DATA RECORDS:
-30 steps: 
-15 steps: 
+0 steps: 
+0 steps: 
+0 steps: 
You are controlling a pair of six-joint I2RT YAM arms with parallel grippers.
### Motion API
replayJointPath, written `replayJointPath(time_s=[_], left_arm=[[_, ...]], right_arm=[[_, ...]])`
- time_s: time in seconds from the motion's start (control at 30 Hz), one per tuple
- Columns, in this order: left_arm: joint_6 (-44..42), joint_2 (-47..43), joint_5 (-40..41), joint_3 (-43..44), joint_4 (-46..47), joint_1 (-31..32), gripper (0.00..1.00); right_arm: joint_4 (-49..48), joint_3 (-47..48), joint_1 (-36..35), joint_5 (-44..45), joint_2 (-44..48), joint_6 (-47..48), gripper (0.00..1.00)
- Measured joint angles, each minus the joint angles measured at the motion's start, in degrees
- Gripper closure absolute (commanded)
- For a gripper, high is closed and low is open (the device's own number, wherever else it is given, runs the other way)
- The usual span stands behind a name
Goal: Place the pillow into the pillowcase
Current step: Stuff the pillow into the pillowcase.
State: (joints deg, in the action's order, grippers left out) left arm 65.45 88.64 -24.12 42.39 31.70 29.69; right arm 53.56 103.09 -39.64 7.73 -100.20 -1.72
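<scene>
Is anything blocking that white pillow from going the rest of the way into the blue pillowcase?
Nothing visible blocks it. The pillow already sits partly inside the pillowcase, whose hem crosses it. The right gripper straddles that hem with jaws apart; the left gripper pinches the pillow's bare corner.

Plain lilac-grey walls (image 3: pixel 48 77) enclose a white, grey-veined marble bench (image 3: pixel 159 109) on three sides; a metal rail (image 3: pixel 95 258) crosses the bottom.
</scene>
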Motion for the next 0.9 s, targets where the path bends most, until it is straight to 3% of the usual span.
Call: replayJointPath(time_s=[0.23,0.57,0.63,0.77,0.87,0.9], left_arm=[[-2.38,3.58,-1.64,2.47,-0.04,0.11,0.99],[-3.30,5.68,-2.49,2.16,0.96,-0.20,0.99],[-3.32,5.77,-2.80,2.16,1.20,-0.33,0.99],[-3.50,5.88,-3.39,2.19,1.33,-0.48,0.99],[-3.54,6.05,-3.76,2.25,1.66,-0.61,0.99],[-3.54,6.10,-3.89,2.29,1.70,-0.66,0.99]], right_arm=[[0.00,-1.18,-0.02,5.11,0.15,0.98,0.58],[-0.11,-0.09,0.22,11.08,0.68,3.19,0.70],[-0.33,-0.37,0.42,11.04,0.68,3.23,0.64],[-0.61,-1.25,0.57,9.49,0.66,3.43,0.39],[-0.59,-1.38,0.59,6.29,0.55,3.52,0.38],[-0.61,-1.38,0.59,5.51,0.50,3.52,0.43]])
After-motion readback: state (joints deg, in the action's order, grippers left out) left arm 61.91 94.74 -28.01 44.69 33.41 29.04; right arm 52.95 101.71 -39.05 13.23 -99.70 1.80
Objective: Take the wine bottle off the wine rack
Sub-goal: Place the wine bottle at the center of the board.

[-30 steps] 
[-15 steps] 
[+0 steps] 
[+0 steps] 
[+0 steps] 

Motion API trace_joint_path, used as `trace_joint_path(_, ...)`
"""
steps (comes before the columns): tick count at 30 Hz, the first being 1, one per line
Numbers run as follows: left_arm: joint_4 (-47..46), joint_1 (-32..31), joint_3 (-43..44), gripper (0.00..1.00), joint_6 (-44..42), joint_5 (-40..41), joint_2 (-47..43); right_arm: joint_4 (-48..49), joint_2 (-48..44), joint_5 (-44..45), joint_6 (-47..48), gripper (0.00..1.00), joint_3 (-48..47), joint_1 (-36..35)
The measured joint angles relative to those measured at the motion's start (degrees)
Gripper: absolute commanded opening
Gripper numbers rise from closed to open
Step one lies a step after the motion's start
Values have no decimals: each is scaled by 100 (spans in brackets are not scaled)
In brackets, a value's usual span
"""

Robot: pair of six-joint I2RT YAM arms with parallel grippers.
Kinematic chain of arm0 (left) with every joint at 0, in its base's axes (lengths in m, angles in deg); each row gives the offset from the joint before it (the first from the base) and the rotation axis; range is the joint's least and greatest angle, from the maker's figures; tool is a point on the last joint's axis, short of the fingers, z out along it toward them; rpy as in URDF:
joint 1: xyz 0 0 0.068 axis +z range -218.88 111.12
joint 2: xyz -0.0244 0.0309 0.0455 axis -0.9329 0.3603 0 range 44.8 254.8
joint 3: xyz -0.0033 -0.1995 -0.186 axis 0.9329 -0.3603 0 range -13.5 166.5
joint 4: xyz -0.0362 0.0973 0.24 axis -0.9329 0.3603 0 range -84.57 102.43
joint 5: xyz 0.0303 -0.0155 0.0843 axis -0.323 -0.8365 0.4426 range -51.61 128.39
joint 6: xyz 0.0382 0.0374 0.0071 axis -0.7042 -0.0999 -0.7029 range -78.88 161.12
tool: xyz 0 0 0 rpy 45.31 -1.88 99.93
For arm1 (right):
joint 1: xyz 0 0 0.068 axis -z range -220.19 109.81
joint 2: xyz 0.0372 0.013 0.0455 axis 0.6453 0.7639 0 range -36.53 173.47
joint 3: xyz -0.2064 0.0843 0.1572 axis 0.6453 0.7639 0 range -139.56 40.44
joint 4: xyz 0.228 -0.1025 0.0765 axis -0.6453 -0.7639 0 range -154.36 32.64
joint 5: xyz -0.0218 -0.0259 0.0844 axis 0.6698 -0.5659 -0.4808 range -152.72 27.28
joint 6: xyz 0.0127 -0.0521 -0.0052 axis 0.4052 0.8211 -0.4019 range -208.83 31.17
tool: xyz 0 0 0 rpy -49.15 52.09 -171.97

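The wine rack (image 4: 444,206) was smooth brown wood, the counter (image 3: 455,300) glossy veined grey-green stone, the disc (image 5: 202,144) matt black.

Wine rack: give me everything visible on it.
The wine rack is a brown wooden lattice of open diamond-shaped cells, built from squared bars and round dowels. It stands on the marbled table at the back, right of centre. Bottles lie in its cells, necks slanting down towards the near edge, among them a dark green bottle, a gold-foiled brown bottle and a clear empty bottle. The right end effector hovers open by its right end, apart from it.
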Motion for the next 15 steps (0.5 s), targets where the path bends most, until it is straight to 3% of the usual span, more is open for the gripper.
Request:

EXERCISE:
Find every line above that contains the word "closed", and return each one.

ANSWER AREA:
- For a gripper, high is closed and low is open (the device's own number, wherever else it is given, runs the other way)
Gripper numbers rise from closed to open

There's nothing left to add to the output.